Segment Open
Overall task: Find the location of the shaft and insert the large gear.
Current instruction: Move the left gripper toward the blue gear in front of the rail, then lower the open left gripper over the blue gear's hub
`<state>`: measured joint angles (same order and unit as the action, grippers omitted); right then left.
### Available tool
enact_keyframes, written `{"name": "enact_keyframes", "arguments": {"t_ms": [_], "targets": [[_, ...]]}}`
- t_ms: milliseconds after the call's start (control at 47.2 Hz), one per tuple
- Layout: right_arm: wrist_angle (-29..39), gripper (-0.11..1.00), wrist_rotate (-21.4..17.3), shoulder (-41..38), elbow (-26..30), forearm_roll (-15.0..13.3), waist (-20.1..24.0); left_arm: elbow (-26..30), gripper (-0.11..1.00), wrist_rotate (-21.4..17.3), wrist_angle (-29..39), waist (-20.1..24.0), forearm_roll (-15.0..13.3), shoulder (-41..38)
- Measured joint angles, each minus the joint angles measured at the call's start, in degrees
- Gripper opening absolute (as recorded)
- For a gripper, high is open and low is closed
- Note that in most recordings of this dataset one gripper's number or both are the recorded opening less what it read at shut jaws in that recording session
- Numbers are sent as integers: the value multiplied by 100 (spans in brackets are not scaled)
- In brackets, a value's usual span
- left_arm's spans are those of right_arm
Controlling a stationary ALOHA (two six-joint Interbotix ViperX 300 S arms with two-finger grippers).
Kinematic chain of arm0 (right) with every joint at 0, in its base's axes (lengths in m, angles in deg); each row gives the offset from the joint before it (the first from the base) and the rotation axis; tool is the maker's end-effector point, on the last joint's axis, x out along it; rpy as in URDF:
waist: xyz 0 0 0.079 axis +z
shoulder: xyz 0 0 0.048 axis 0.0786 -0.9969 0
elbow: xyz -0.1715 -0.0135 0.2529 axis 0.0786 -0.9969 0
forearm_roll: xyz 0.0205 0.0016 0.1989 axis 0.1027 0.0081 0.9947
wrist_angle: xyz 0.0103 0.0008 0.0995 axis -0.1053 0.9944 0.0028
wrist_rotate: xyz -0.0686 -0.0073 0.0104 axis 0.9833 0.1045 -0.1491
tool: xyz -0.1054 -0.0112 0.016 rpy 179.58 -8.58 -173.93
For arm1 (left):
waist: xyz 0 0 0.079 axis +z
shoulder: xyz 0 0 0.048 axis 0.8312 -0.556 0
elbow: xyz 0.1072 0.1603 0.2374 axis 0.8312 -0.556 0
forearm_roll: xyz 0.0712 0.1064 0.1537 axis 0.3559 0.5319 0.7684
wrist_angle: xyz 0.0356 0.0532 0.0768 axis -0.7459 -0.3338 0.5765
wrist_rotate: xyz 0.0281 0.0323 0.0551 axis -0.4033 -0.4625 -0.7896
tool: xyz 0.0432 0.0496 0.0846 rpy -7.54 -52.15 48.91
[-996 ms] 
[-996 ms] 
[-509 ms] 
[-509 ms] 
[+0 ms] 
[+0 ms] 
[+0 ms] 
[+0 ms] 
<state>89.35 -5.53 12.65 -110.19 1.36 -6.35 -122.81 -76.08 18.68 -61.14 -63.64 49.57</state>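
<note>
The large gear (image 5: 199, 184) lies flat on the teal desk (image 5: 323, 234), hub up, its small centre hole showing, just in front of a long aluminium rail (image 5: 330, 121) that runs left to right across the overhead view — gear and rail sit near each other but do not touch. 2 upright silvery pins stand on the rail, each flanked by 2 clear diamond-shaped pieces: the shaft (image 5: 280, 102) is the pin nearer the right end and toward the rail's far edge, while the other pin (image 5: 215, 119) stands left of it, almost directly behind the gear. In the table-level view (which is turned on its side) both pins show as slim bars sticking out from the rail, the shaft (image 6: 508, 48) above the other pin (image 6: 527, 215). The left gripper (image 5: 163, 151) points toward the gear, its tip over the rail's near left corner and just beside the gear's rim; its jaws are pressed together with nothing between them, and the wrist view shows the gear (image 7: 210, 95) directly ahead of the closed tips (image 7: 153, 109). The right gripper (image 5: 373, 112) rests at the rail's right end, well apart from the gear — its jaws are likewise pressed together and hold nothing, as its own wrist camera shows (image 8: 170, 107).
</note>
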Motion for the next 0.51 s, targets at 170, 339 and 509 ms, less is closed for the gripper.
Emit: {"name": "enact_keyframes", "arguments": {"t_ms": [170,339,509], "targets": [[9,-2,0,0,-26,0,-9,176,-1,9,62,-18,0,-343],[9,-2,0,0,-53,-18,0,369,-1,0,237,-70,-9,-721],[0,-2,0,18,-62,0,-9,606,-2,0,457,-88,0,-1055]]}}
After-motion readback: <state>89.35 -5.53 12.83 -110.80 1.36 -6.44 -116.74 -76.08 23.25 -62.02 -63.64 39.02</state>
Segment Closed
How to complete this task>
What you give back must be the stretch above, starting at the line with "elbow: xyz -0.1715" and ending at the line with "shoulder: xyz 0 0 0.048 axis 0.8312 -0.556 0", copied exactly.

Task output>
elbow: xyz -0.1715 -0.0135 0.2529 axis 0.0786 -0.9969 0
forearm_roll: xyz 0.0205 0.0016 0.1989 axis 0.1027 0.0081 0.9947
wrist_angle: xyz 0.0103 0.0008 0.0995 axis -0.1053 0.9944 0.0028
wrist_rotate: xyz -0.0686 -0.0073 0.0104 axis 0.9833 0.1045 -0.1491
tool: xyz -0.1054 -0.0112 0.016 rpy 179.58 -8.58 -173.93
For arm1 (left):
waist: xyz 0 0 0.079 axis +z
shoulder: xyz 0 0 0.048 axis 0.8312 -0.556 0

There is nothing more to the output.